2009年2月3日火曜日

第二百四段 世界史スゲー!!

「歴史に親しむ」なぞと言うと、NHKの番組を見るか各種文献を紐解くか、といった所が世間一般の認識かと思われます(他に、歴史に題材をとった各種ゲームやコミック、小説を手に取るという方法も御座いますが・・・)。

そんな中、動画の宝庫Youtubeにて歴史のドラマチック性を存分に感じさせてくれる動画が幾つか挙げられておりましたので、ご紹介させて頂こうかと思います。
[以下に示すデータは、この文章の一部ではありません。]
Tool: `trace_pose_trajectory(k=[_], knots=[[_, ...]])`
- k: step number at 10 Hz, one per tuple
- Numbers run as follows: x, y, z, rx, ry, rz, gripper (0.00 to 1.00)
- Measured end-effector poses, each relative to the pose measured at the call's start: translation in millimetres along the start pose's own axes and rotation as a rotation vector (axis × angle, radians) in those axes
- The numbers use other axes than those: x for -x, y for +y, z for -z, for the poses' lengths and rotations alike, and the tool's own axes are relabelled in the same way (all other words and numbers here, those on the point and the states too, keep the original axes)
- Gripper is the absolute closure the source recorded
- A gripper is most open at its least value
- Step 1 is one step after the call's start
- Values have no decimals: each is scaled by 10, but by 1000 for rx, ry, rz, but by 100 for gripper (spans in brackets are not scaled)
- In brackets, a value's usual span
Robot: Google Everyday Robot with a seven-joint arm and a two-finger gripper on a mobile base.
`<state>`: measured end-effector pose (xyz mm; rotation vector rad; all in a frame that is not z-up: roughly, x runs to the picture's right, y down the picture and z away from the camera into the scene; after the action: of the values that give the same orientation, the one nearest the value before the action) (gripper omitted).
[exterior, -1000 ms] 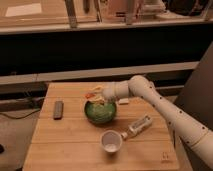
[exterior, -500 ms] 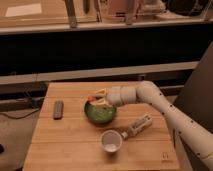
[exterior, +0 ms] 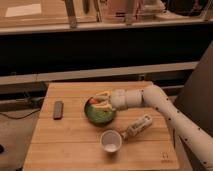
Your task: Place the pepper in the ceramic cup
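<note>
Though its grip cannot be told, the end effector (exterior: pixel 100 101) hangs over the green bowl (exterior: pixel 98 119), pepper (exterior: pixel 93 102) at its tip.

No readable text, maybe a table-corner mark (exterior: pixel 162 155), jaws over bowl (exterior: pixel 92 118)

The pepper (exterior: pixel 93 102) is showing up as a tiny orange-red bit right at the tip of the gripper (exterior: pixel 100 101), which is hanging over the left side of the bowl (exterior: pixel 103 118). Can't tell if the pepper is touching the bowl or sitting just above it. The cup (exterior: pixel 111 141) is standing upright on the table (exterior: pixel 65 145). It's small, round and white with a pinkish inside, and it's sitting just in front of the bowl, apart from the pepper.
</note>
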<state>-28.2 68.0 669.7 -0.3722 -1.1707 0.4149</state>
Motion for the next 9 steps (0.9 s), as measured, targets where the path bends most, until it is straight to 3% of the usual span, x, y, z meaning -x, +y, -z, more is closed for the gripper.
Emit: trace_pose_trajectory(k=[6,9], knots=[[-98,331,136,-12,-34,-2,100],[-101,410,136,6,-71,6,100]])
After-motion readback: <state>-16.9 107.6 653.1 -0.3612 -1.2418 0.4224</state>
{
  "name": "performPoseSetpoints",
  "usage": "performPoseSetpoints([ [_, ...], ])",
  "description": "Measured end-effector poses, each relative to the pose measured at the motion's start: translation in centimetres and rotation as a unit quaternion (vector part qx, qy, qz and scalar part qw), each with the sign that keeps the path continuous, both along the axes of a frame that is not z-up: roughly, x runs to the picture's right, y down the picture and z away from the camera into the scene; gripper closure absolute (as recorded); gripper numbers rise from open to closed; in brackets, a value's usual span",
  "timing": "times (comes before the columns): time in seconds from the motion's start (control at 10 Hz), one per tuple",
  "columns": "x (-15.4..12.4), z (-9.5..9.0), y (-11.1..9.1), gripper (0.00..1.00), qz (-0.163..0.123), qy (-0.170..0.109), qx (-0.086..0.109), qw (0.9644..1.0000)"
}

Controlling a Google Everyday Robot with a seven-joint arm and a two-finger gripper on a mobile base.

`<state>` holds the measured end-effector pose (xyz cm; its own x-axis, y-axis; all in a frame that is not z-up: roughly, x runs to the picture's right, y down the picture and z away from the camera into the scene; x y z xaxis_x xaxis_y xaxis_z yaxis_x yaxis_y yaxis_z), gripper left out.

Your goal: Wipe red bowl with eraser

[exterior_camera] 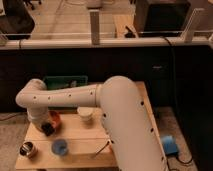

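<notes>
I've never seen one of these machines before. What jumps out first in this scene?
The huge white arm dominates, reaching from the lower right across the wooden table to the left. Its gripper sits low at the red bowl near the table's left edge. Nearer the camera stand a blue cup and a shiny metal cup.

Pale wood table, shiny metal cup, smooth white arm, gripper at red bowl

Office-style lab (glass partition, wooden table, black cable)
</notes>
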<state>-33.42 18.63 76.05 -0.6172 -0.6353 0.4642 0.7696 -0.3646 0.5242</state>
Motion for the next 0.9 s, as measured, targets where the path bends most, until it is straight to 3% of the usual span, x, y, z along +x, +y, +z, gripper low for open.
performPoseSetpoints([
  [0.2,2.0,0.4,-0.9,1.0,0.019,0.016,0.017,0.9995],
  [0.6,2.9,1.8,-3.3,1.0,0.041,0.028,0.037,0.9981],
  [0.9,1.2,3.2,-4.7,1.0,0.038,0.02,0.038,0.9984],
])
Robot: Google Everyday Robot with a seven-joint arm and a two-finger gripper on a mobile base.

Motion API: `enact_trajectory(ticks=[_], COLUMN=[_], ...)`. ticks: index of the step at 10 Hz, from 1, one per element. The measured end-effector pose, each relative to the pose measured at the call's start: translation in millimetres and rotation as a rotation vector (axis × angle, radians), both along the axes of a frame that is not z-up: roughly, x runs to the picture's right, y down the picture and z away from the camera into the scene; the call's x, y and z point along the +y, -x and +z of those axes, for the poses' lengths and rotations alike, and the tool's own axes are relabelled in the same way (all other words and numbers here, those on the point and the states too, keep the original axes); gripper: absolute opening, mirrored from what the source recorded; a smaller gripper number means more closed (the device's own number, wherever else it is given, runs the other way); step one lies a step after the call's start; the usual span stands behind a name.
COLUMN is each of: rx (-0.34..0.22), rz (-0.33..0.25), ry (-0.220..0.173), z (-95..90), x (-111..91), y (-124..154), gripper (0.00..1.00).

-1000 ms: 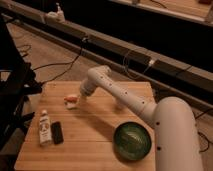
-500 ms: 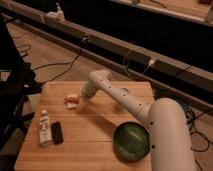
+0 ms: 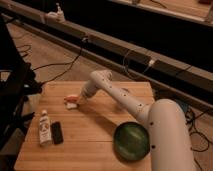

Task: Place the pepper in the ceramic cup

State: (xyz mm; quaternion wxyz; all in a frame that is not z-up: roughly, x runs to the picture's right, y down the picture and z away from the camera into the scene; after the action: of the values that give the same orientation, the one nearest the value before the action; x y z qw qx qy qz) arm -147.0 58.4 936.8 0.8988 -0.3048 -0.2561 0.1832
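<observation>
The pepper is a small red-orange piece lying on a flat white pad at the left of the wooden table. My gripper is at the end of the white arm, low over the table and right against the pepper's right side. The arm reaches in from the lower right. The ceramic cup does not show; it may be behind the arm.
A wide green bowl sits at the front right of the table. A white bottle and a small black object lie at the front left. Cables and a dark rail run along the floor behind.
The arm has stretched further along the table and lowered a little, bringing the gripper closer to the pepper. The pepper, bowl and bottle have not moved.
</observation>
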Motion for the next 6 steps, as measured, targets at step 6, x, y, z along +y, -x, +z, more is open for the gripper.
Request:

どれも「全米震撼」という煽り文句がしっくりくるような珠玉の逸品にて御座います。


第一次中東戦争

世界の注目を浴びたイスラエルの対ガザ地区軍事作戦の淵源ともいうべき出来事がこれ。
そして今やパレスチナ情勢は、従来のアラブ・イスラエル間の対立に加え、ハマスやヒズボラに影響力を振るうイラン、パレスチナ問題を武装闘争の象徴に掲げるアル・カイーダ等の国際テロ組織、キプロスやシリア、イランやギリシアへの影響力を背景に東地中海に勢力を拡大させつつあるロシア、尚も貪欲に石油資源獲得を狙う中国、ヨルダン川流域の水資源を巡る各国の思惑、その他様々なファクターが幾重にも折り重なった超絶多重連立方程式と化しております。今年は、この厄介至極な方程式の解決に向けた曙光が見られるのでありましょうや?

朝鮮戦争(国連軍ソウル回復まで)

この戦争による軍需の高まりの恩恵をフルに享受したのが日本。そして、その日本でスターリン重病により朝鮮戦争停戦の予想が高まった時に発生したのが、俗に「スターリンショック」と呼ばれる株価急落。戦乱で夥しい血が流される一方、流れる血でタービンなり歯車を回して富を作り出す者も消して絶えることがないのもまた人の世の習い。全ての出来事に善悪は無く、ただ、苦痛を強いられる者と富貴を手にする者がいるだけ。
それにしても「韓国にダンケルクは無い!」というセリフはカッコいいなぁ・・・。
※因みに、後編はこちらで視聴できるようです。

アヘン戦争

グラッドストーンの言葉がただただ熱い。そして冷厳なる英国海軍と清国海軍の力の差。問題のすり替えと正論を圧する激情。勝者の傲慢と敗者の悲哀。実に魅せる動画となっております。

考えると上3つの動画のうち、2つは20世紀中の出来事。他にも二つの世界大戦、キューバ危機、湾岸戦争、ヴェトナム戦争、ソ連のアフガン侵攻、911テロ、台湾海峡危機、冷戦崩壊、二つの石油危機、様々な出来事が20世紀から21世紀初頭にかけて御座いました。・・・・・何だか最近の世を騒がせている「100年に1度の危機」が霞んで見えてしまうのは、点額法師の視点が政治学・歴史学に偏したものだからでしょうか?